Davout au ministre de la guerre, major-général
Vienne, 2 frimaire an XIV (23 novembre 1805)

Monsieur le Maréchal, j'ai l'honneur de faire part à Votre Excellence des nouvelles que je reçois de Hongrie. L'empereur François était il y a trois jours à Stuhlweissenbourg, au-dessous d'Ofen, d'où sa famille était partie pour Peterwardin.
Les magnats ont eu l'ordre de retourner dans leurs terres ; il n'était point encore question de la levée hongroise.
Du côté de Neustadt, les Hongrois viennent au marché avec confiance ; il est très-bien approvisionné, mais il n'en est pas de même sur les bords de la March, dont la plupart des paysans sont en fuite.
On forme des magasins de vivres à Malatzka.

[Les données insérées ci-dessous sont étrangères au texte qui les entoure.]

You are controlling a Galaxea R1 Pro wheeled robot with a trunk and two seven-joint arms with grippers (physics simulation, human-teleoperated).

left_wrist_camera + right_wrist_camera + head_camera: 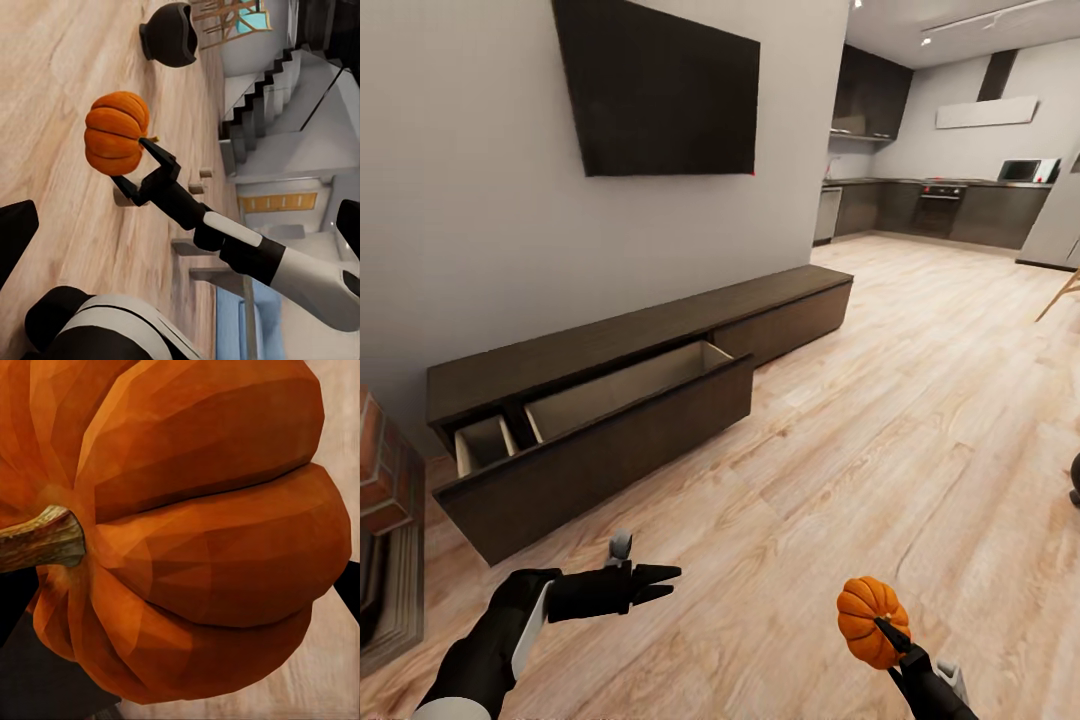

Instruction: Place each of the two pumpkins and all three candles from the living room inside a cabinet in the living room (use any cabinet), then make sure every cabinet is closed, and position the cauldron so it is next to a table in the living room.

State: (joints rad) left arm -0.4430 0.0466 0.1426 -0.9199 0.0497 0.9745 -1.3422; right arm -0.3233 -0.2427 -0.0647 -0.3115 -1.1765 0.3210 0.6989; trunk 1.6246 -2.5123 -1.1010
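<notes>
My right gripper (pixel 877 628) is shut on an orange ribbed pumpkin (pixel 870 618) and holds it above the wood floor at the lower right. The left wrist view shows the same pumpkin (pixel 116 133) pinched between the right fingers (pixel 160 155). It looms close in the right wrist view, pumpkin (pixel 202 540) with its stem to one side. My left gripper (pixel 663 583) hovers open and holds nothing, low in front of the cabinet (pixel 660 335). The cabinet's wide left drawer (pixel 610 400) stands pulled out, its light wood inside showing. The black cauldron (pixel 171 34) sits on the floor beyond the pumpkin.
A dark TV (pixel 660 85) hangs on the grey wall above the cabinet. A brick fireplace (pixel 380 470) stands at the far left. The kitchen (pixel 940 205) lies at the back right. Wood floor (pixel 880 400) stretches between. A staircase (pixel 277 82) appears in the left wrist view.
</notes>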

Le chef d'escadron Méda du 7è régiment des hussards, que j'ai envoyé en parti pour remonter la March jusqu'à la hauteur de Brünn, a eu une petite affaire auprès de Zistersdorf, où il a fait quelques prisonniers. Il paraît d'après lui qu'ils voudraient intercepter la communication de la grande route de Vienne à Brünn. Il m'est extrêmement difficile de faire observer ces vastes plaines, ainsi que la route de Presbourg et de l'Italie sur Neustadt, avec le peu de cavalerie que j'ai à ma disposition. Il serait bien nécessaire que Son Altesse le prince Murat me renvoyât la partie du 1er régiment de chasseurs qu'il a conservée près de lui.
Je préviens le général Bourcier des courses de l'ennemi, afin que pendant sa marche sur Brünn il détache quelques partis sur la March, afin que s'il reste encore quelques jours dans la position qu'il occupe, il puisse leur donner la chasse.
Le chef d'escadrons Méda m'annonce également une correspondance interceptée que je n'ai pas reçue ; selon son rapport, les nouvelles de Hongrie sont incertaines.
Quelques familles hongroises, et entre autres la famille de Esterhazy, ont demandé des passe-ports pour qitter Vienne. Le peuple de cette capitale n'est point bienveillant pour les Français ; dans les cafés ils affectent un ton arrogant vis-à-vis d'eux. On a remarqué que toutes les classes donnaient des marques de bienveillance aux colonnes de prisonniers russes, en leur prodiguant de l'argent, des vivres, etc.
Ils sont ici, comme dans le faubourg Saint-Germain, touijours pleins d'espérance pour le Messie.
On berce le peuple avec de fausses nouvelles : tantôt ce sont les Prussiens, tantôt les victoires des Russes, et enfin l'armée de l'archiduc Charles en Hongrie.